§ TASK TO CARRY OUT:
How many lines in the data hold the string "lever"? State the number alone.
++++ THE DATA
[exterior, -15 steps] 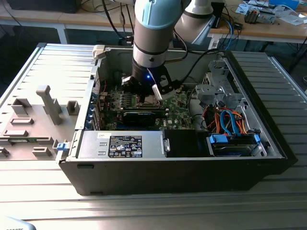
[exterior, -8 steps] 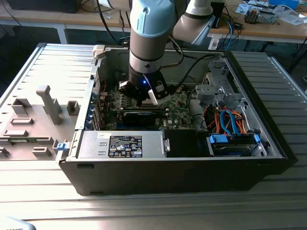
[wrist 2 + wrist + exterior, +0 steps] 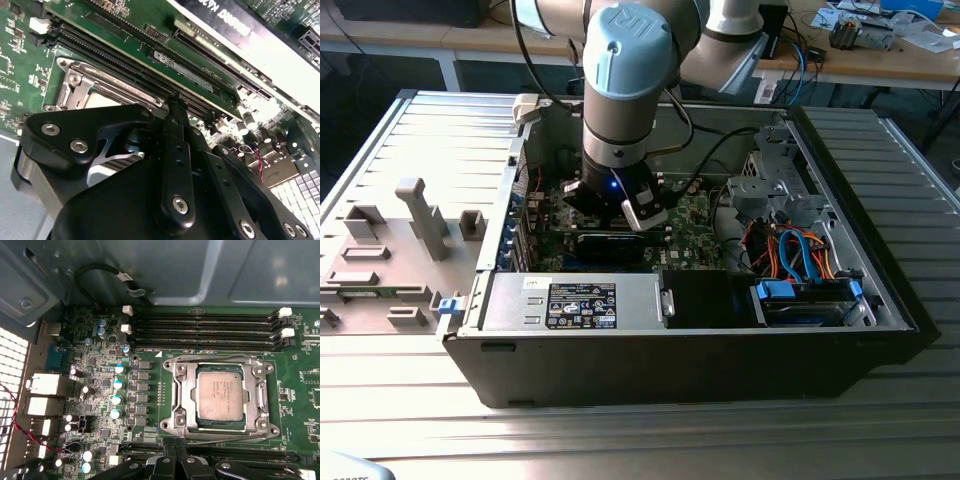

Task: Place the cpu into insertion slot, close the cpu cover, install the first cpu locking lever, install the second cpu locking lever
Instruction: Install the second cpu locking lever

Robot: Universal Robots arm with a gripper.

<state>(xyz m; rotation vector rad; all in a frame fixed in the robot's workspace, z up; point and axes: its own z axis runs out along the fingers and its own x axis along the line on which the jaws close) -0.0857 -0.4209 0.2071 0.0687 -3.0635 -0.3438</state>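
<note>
Jaws clenched or released I cannot tell, but my black gripper [image 3: 176,466] hangs just beside the silvery-grey square cpu [image 3: 221,394], seated under its thin metal cpu cover [image 3: 261,390], roughly twelve o'clock of the exterior view's black labelled box [image 3: 582,305].

Open space above the cpu [image 3: 221,396], memory slots [image 3: 210,332] just beside
</note>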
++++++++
§ RESPONSE BELOW:
2